▶ Task
Output the full listing below exactly, without the pictures.

▶ Data shown
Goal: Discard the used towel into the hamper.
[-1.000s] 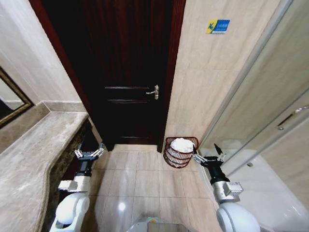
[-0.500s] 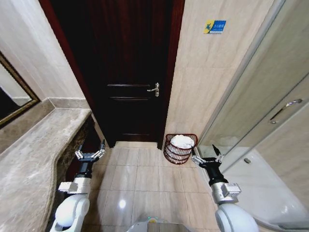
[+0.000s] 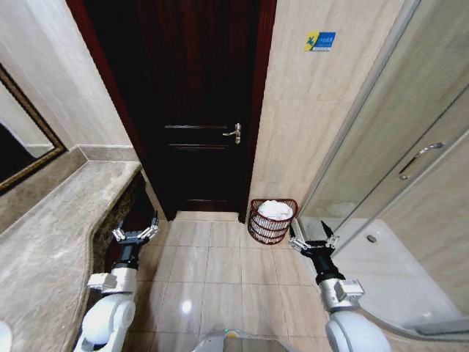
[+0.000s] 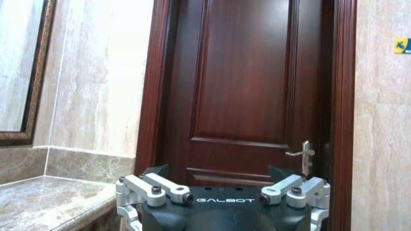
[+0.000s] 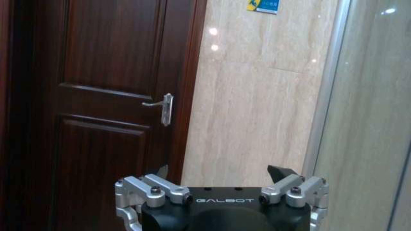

▶ Exercise answer
Goal: Discard the used towel into the hamper.
[-1.000s] 
[-0.500s] 
[+0.000s] 
[+0.000s] 
[+0.000s] 

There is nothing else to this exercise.